Small actions matter. Going outside. Cooking a meal. Replying to a message. Writing a line of code. These tiny acts of participation in life might seem insignificant, but they compound. NHK taught me that progress doesn’t need to be dramatic to be real.
Rewatching it as an adult
I rewatched Welcome to the NHK last year, in my mid-twenties, and it hit differently. As a teenager, I related to the anxiety and the feeling of being lost. As an adult, I related to the exhaustion.
Satou’s struggle to find meaning in work, to maintain relationships, to resist the pull of easy escapism — these are things I deal with in much milder forms every day. The difference is that now I have tools to cope: a job I care about, projects that give me purpose (like Vellum), friendships I actively maintain, and the awareness that staying connected to the world requires effort.

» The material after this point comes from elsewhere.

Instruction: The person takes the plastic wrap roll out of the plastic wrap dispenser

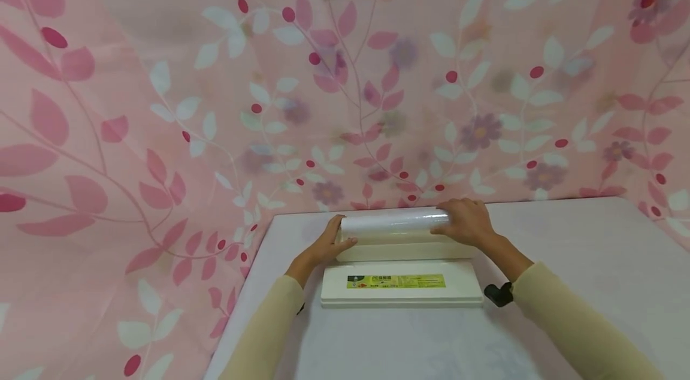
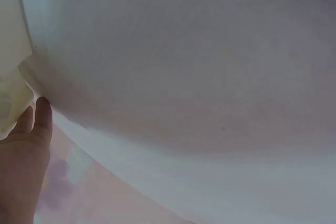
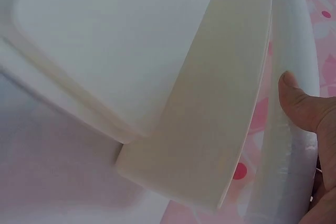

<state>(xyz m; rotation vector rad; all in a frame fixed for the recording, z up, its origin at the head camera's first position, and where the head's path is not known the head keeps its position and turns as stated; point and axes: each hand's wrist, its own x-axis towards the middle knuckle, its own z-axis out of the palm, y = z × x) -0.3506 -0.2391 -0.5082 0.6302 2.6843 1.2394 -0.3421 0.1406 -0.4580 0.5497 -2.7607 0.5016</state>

NHK didn’t “fix” me. But it made me aware of patterns in my own behavior that I might not have recognized otherwise. And that awareness, over the years, has been genuinely transformative.
Watch it. Seriously.
If you’ve never seen Welcome to the NHK, I recommend it with one caveat: it deals with heavy themes including depression, social anxiety, substance use, and suicidal ideation. It’s not always easy to watch.
But if you’ve ever felt stuck — really stuck, in a way that’s hard to explain to people who haven’t experienced it — this show will speak to you. It will make you laugh, it will make you uncomfortable, and it might make you cry.
And when it’s over, you might feel just a little bit lighter. That’s what it did for me, anyway ♡
“No human being is ever a complete lost cause.”